All of this is passing away. Scripture reminds us over and over again — oftentimes in the midst of discussions on either suffering or stuff — that we came into the world naked and we will leave naked. Again, this is not to say work is not important. It is just to say it is not the most important. When it comes to work, the bottom line is not the bottom line. The process matters. All of that is because your life and my life are different because of Christ.
Two Buckets: Those Who Know Christ and Those Who Do Not
In this world, and therefore in this room, there are two big buckets of people: those who know Christ, and those who do not. As Brian was praying, he said, "God, there are some here who do not know You." If you are hearing that for the first time, that is just a whole new language. So let me separate it clearly. There are those who have come to Christ in repentance and faith, drawn by God's love — and there are those who have not. There is biblical Christianity, and there is everything else. That is the bottom line, and all of the other things we talk about flow from that.

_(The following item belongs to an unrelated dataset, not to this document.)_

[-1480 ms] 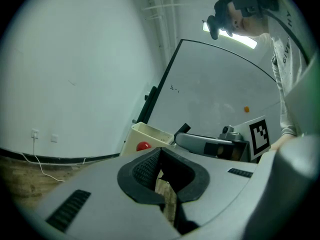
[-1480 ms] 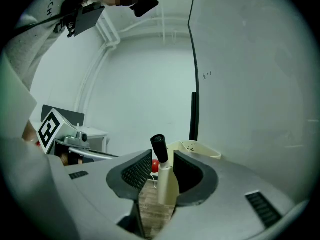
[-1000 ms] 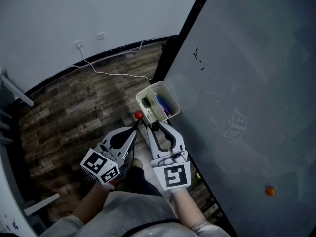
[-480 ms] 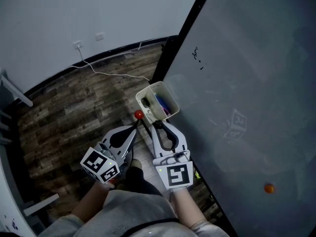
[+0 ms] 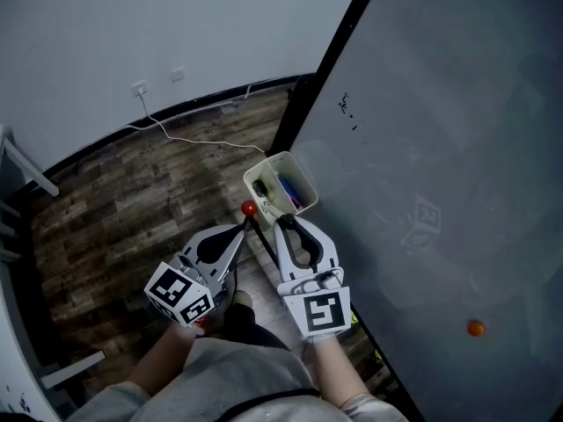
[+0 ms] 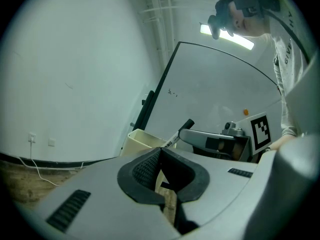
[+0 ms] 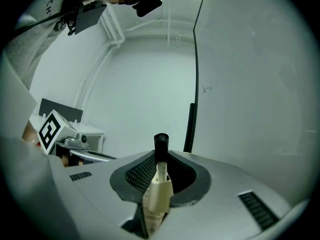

An Invitation to Communion
Every week, at essentially this point in our service, we stop to commemorate what Christ did on the cross. The word associated with communion is *remember*. You will see stations here in the front and in the back, and they are designed for those of you who know Christ in a personal way — to come and take those elements, to eat and drink, and to think about the past, present, and future aspects of communion.
Now, some of you — and I know this, because I have been through this many times — have more questions now than you did forty-two minutes ago. That is good. We are here with the answers, not because we are so smart, but because we know where to look. God has made Himself clear to us. So if you are somebody who is struggling with that, I would encourage you to pray after the service or meet with the men and women who will be in the front of the room. They are here for you.
Now is the time for communion. As your heart is prepared and ready, go and receive those elements. Let us pray.
Father, thank You for that. I hope it is somewhat clear, but it is a waste of time if Your Spirit does not apply it to our hearts. So do it. We pray for those like me who have heard this a thousand times, that we would never grow weary of the message of love and forgiveness we find in Jesus. We pray to You in His name. Amen.